### WORK INSTRUCTION
Below are the entries to work from; restate word for word the portion that opens with the line containing "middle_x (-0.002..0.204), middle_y" and closes with the line containing "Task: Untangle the", keeping both.

### STORED DATA
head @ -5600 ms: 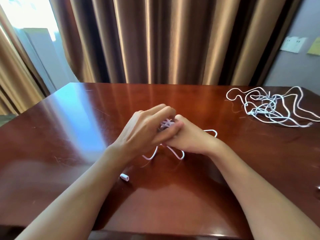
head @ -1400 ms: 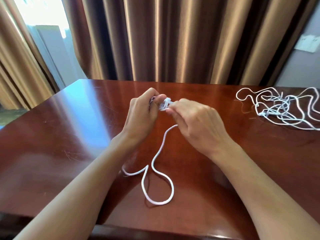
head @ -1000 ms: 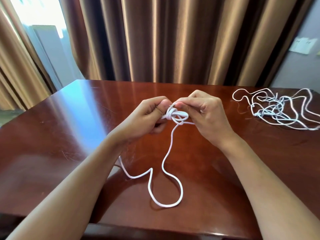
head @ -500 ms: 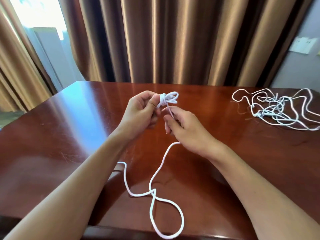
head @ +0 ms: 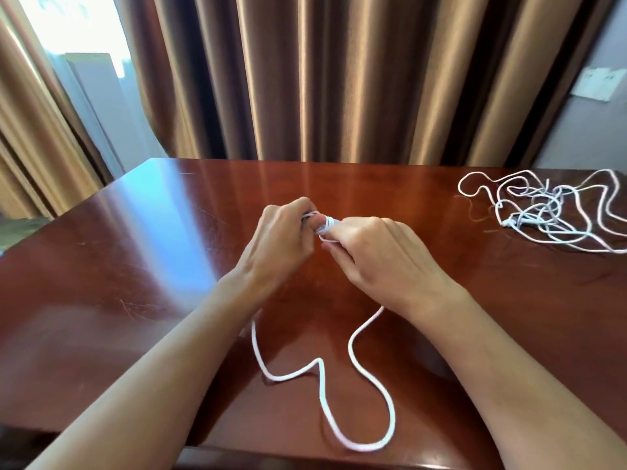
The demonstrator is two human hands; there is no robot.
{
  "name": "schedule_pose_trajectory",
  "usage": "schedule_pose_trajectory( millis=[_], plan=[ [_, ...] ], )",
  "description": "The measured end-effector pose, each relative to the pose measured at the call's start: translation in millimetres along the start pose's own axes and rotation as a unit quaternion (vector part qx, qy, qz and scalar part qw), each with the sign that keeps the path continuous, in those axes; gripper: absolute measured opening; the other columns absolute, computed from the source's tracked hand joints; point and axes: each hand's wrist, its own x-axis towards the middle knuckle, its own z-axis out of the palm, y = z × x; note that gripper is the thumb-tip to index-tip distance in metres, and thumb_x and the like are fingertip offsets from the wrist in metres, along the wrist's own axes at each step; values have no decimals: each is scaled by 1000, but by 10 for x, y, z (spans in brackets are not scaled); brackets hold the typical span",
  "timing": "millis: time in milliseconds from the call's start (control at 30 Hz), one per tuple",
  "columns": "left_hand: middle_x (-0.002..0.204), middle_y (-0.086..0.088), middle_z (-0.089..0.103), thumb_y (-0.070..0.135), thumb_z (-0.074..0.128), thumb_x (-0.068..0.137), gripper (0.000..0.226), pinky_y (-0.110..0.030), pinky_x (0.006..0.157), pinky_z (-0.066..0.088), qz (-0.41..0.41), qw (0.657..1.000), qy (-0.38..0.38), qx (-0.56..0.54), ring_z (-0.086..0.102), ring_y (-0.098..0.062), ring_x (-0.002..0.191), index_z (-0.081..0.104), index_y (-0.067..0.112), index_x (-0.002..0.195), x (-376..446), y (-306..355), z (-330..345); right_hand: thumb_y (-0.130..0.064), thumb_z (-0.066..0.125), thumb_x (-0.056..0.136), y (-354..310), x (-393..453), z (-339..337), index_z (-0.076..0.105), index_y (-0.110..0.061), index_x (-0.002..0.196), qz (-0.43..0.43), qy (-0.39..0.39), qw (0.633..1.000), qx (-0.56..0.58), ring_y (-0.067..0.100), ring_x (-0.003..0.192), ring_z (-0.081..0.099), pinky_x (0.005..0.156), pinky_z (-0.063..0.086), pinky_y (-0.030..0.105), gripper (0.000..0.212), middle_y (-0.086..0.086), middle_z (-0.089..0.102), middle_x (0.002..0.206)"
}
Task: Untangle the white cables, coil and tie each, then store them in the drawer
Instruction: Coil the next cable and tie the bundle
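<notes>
Now my left hand [head: 281, 235] and right hand [head: 376, 252] both pinch the little coil [head: 324, 225] mid-table, so I should wrap snugly while the tangled pile [head: 543, 215] waits at two o'clock.

The table [head: 509, 317] was dark red-brown wood, polished to a high gloss — it mirrored the window light, though fine scratches showed. The white cable [head: 353, 395] looked smooth and matt. Behind, the curtains [head: 339, 79] were brown cloth with a satin sheen.

Cable tangle [head: 546, 212] right of hands, on table [head: 135, 266]
</notes>
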Motion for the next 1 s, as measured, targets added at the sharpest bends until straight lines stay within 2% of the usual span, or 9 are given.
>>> schedule_pose_trajectory(
  millis=[167,333,467,533,667,800,867,933,1000],
  plan=[
    [59,17,53,3,53,91,15,-6,59,35,81,991,-96,-39,53,4,58,66,9,88,-10,46,-69,-32,62,92,217,33,-35,72,-14,89,-32,54,998,6,25,74,65,55,53,38,21,3,63,82],
    [65,17,56,7,47,98,18,-16,61,38,58,963,-182,-192,47,-2,60,63,14,91,4,90,-99,-34,54,102,474,-23,12,75,-19,110,31,51,992,107,22,74,63,64,55,43,27,1,61,87],
    [65,10,53,16,47,98,15,-19,56,38,0,930,-172,-324,44,-7,59,61,13,93,0,170,-128,-35,52,103,557,-44,97,73,-15,121,79,46,973,211,15,82,66,71,56,42,34,-2,67,92],
    [65,7,54,16,48,100,15,-18,55,38,-22,922,-147,-357,45,-6,58,61,11,95,3,185,-132,-19,55,102,515,-26,167,73,-16,116,80,48,960,262,8,83,67,75,56,34,22,-5,71,94],
    [62,8,53,5,41,105,17,-16,51,38,-78,889,-102,-440,44,-1,52,57,0,101,7,219,-110,-7,46,104,327,29,246,66,-38,99,124,54,894,426,4,56,51,58,43,22,37,-7,62,68],
    [62,1,51,6,37,106,20,-18,47,32,-109,818,-93,-557,34,-5,48,54,-3,109,24,241,-99,-14,46,107,216,35,288,68,-12,103,183,18,804,565,5,53,45,51,37,17,22,-4,59,67],
    [64,-1,50,9,37,106,21,-19,46,28,-133,786,-81,-598,32,-5,47,54,-2,110,39,237,-110,-15,47,107,145,40,336,64,-3,100,198,0,789,582,5,51,43,51,37,18,22,-2,57,67],
    [63,1,52,11,41,106,19,-18,44,31,-161,823,-46,-542,36,-5,44,58,1,105,54,208,-94,-12,48,106,70,33,373,61,-4,89,189,-12,818,544,5,50,43,51,38,21,23,0,57,67],
    [61,9,58,11,48,105,16,-19,48,40,-146,926,13,-348,48,-4,47,62,8,97,48,145,-49,-13,51,105,32,14,376,60,-7,84,157,-33,888,431,6,53,49,57,40,23,23,-4,60,66]
  ],
)
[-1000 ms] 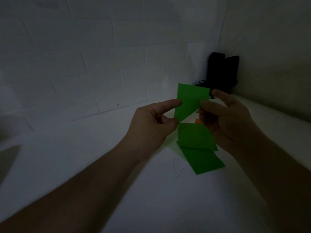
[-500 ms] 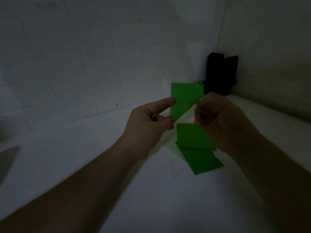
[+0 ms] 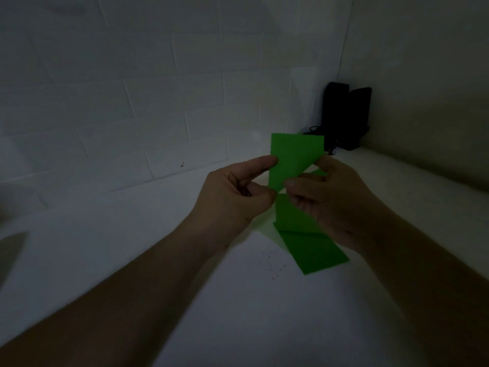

### ANSWER SECTION
  "columns": "left_hand: middle_x (-0.002..0.204), middle_y (-0.086..0.088), middle_z (-0.089..0.103), thumb_y (-0.070..0.135), thumb_z (-0.074..0.128), thumb_x (-0.068..0.137), gripper (0.000..0.226), pinky_y (-0.110..0.030), pinky_x (0.006..0.157), pinky_z (-0.066..0.088), qz (-0.41..0.41), qw (0.657..1.000), qy (-0.38..0.38), qx (-0.56..0.54), ring_z (-0.086..0.102), ring_y (-0.098..0.062), ring_x (-0.002..0.191), index_z (-0.081..0.104), index_y (-0.067..0.112), index_x (-0.002..0.195), x (-376..446), y (-306..355), z (-330..345); right_hand: thumb_y (-0.130..0.064), thumb_z (-0.066..0.125), thumb_x (-0.056..0.136), y (-354..310), x (-393..453), z (-339..337), index_z (-0.076..0.105), index_y (-0.110..0.061), index_x (-0.002..0.196), qz (-0.43..0.43), qy (-0.39..0.39), qw (0.633..1.000), qx (-0.56..0.58), ring_y (-0.067..0.100), ring_x (-0.003..0.192), ring_z (-0.081..0.099), pinky_x (0.005..0.156), pinky_z (-0.063..0.086), pinky_y (-0.030..0.105), gripper (0.000..0.212), middle_y (-0.086..0.086), middle_z (-0.089..0.102), middle_x (0.002..0.206)"
}
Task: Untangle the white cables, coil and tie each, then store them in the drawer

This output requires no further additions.